Suspeitos fingem ser funcionários de bancos para aplicar golpes contra idosos

Polícia Civil informou que investiga os casos; grupo faz ligação oferecendo falso serviço e solicita entrega do cartão da vítima com senha.

Postado em 13/05/2020 às 18:05 |

Suspeitos fingem ser funcionários de bancos para aplicar golpes contra idosos (Foto: Imagem Ilustrativa)

A Polícia Civil do Paraná investiga ação de um grupo de suspeitos que utiliza ligações telefônicas para entrar em contato com idosos e fingem ser representantes de bancos para aplicar golpes no Paraná.

A filha de uma das vítimas, que não quis ser identificada, conta que o pai, de 73 anos, conversou por duas horas com uma pessoa desconhecida, que fingiu ser funcionária do banco onde ele possui conta.

"A moça ligou dizendo que era do banco e que o cartão dele tinha sido clonado e usado em Santa Catarina, e que com isso o banco já estaria cancelando, porque havia tido uma fraude. Foi passando todos os dados dele", disse.

De acordo com a filha, a falsa representante do banco disse que o idoso deveria colocar o cartão bancário que ele possuía em um envelope, com número de protocolo falso.

Em seguida, disse que, devido ao fato de o homem não poder sair de casa, considerando os riscos pelo novo coronavírus, deveria entregar o envelope com o cartão a um rapaz, que passaria na casa da vítima para pegá-lo e entregar um novo cartão.

Para convencer a vítima de que a entrega do cartão, junto com a senha, seria segura, a mulher disse ao idoso, por telefone, que ele poderia cortar o cartão que possuía ao meio, uma forma de manter o chip intacto, de acordo com a filha.

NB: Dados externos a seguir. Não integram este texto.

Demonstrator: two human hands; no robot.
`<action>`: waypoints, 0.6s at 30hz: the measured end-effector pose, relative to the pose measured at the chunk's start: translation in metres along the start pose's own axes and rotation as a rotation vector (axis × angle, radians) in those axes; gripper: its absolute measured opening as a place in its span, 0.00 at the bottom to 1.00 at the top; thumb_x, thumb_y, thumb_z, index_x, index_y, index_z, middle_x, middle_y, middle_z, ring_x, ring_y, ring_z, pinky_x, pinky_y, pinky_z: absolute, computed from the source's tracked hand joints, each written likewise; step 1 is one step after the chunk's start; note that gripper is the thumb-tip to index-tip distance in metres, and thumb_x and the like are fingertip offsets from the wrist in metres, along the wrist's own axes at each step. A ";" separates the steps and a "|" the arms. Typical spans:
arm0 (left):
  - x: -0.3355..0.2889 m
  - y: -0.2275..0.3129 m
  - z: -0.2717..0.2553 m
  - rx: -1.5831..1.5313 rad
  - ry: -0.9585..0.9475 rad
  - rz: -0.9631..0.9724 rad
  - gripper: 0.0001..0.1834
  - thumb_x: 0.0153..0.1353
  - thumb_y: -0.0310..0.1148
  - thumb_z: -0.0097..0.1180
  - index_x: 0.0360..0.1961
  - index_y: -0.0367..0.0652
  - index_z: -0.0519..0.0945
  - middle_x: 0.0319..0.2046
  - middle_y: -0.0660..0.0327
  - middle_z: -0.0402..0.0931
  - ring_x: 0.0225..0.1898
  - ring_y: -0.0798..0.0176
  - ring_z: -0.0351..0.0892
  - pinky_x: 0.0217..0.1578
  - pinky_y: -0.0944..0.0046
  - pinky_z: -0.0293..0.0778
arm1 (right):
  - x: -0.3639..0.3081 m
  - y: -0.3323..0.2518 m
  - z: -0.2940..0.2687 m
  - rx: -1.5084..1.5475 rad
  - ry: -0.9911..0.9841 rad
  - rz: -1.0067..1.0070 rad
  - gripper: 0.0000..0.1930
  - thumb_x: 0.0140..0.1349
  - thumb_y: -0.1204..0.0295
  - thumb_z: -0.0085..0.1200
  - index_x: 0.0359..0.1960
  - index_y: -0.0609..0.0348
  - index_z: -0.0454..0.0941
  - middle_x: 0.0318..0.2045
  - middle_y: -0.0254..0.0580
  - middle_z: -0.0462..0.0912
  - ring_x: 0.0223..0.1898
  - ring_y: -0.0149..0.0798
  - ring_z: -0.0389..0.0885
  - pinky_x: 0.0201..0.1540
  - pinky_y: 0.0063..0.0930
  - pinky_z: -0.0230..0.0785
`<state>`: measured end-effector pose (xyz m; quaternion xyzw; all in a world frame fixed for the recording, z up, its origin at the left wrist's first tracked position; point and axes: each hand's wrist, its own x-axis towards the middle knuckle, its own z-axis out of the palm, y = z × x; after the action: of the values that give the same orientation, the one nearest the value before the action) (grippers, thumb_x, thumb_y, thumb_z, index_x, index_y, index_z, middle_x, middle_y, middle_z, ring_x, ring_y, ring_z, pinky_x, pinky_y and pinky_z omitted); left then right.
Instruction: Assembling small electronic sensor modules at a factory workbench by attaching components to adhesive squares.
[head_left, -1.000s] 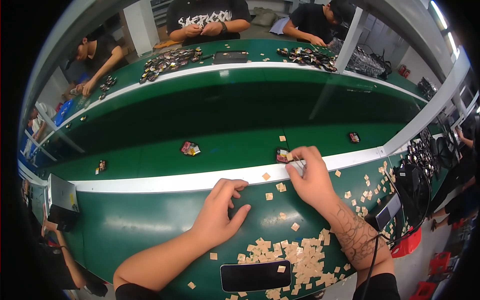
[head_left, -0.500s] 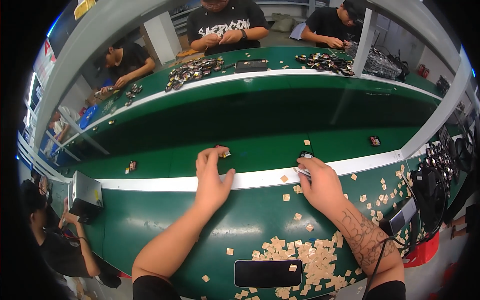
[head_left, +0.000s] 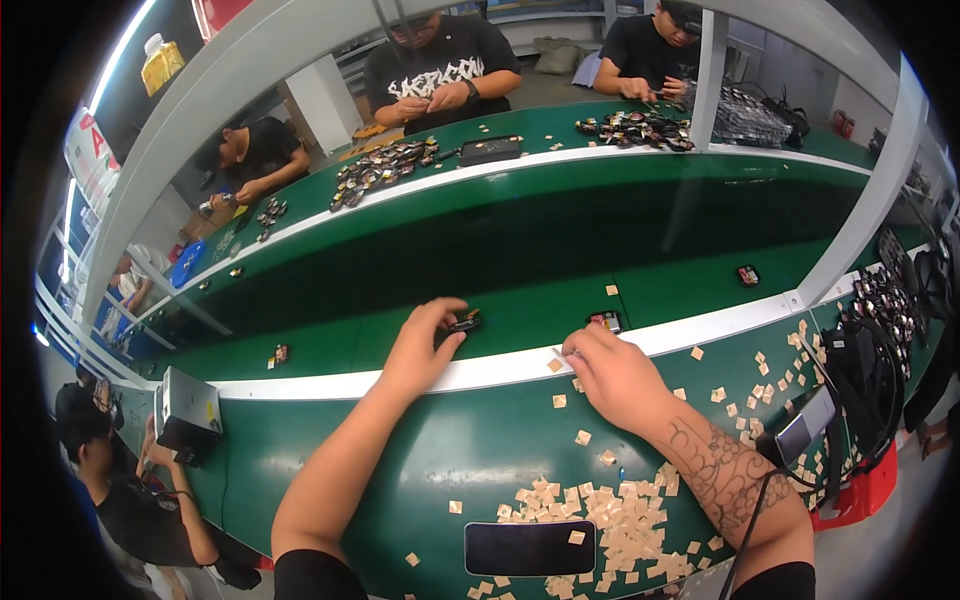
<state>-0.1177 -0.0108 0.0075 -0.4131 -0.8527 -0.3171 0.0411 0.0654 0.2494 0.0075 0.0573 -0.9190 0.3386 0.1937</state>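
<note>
My left hand (head_left: 425, 345) is closed on a small black electronic part (head_left: 466, 322), thumb and fingertips on its sides, above the green belt. A little yellowish tab shows at the part's upper edge. My right hand (head_left: 618, 378) pinches a thin pale tool (head_left: 562, 356), perhaps tweezers, whose tip points left over the white rail; the fingers hide most of it. Just beyond the right knuckles, a second black part (head_left: 605, 320) with a reddish face lies on the belt.
Many small tan square stickers (head_left: 625, 530) litter the near green table around a dark phone (head_left: 530, 548). A white rail (head_left: 320, 387) borders the belt (head_left: 540, 260). At right lie cables and a black bag (head_left: 862, 365); a grey box (head_left: 187, 410) stands left. Several people work nearby.
The left hand has closed on the black part and brought it slightly nearer. My right hand has drawn left off the second part, which now lies uncovered. The whole view has shifted a little.
</note>
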 end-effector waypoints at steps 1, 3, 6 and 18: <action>-0.004 0.008 0.003 0.075 0.005 0.085 0.22 0.64 0.21 0.64 0.59 0.41 0.82 0.45 0.54 0.83 0.50 0.47 0.80 0.53 0.50 0.75 | 0.000 0.000 0.002 -0.017 -0.028 -0.053 0.05 0.74 0.72 0.56 0.47 0.57 0.78 0.41 0.44 0.80 0.38 0.54 0.85 0.40 0.46 0.79; -0.014 0.028 0.008 0.066 0.018 0.101 0.19 0.64 0.19 0.61 0.57 0.41 0.84 0.44 0.54 0.83 0.49 0.46 0.80 0.53 0.51 0.75 | -0.001 -0.002 0.002 0.003 -0.057 -0.066 0.04 0.75 0.73 0.54 0.46 0.57 0.79 0.41 0.44 0.81 0.39 0.54 0.85 0.41 0.46 0.78; -0.023 0.042 0.009 0.154 -0.023 0.203 0.19 0.62 0.19 0.62 0.54 0.44 0.86 0.44 0.58 0.84 0.49 0.49 0.82 0.53 0.49 0.76 | -0.003 -0.005 0.003 0.073 -0.096 -0.094 0.03 0.75 0.72 0.56 0.44 0.57 0.79 0.40 0.45 0.82 0.38 0.53 0.85 0.40 0.45 0.78; -0.059 0.068 -0.002 -0.117 -0.162 0.148 0.28 0.60 0.24 0.69 0.62 0.42 0.78 0.53 0.54 0.81 0.60 0.44 0.77 0.63 0.51 0.73 | -0.003 -0.030 0.001 0.165 -0.183 -0.034 0.08 0.70 0.78 0.60 0.48 0.57 0.84 0.34 0.44 0.81 0.33 0.52 0.83 0.37 0.40 0.78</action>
<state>-0.0303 -0.0208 0.0244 -0.5008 -0.8005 -0.3280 -0.0289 0.0747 0.2257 0.0233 0.1194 -0.9007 0.4031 0.1094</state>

Os golpistas fizeram uma compra de R$ 999, além de dois saques, de R$ 1 mil cada. Quando a família percebeu o prejuízo, bloqueou o cartão e procurou o banco para tentar buscar uma solução.

A Polícia Civil confirmou que recebeu registros do golpe no estado e que, em muitos casos, o prejuízo causado aos idosos é grande.

A delegada Anna Karyne Palodetto conta que as vítimas perdem, em média, mais de R$ 10 mil cada, ao cair no golpe.

A orientação da polícia é para que as pessoas se mantenham atentas em relação aos dados bancários e negociações dos idosos, desconfiando de qualquer ligação diferente relacionada a questões bancárias.

Gladir Basso, presidente da Federação dos Empregados em Estabelecimentos Bancários no Estado do Paraná (Feeb-PR), ressalta a importância do cuidado.

"É importante salientar que as pessoas tenham o conhecimento de que os bancos não mandam ninguém buscar cartão em casa. Não encaminham nada do ponto de vista de visualizar ou buscar senhas, e muito menos encaminham motoboys para pegar cartões. Isso não existe", diz.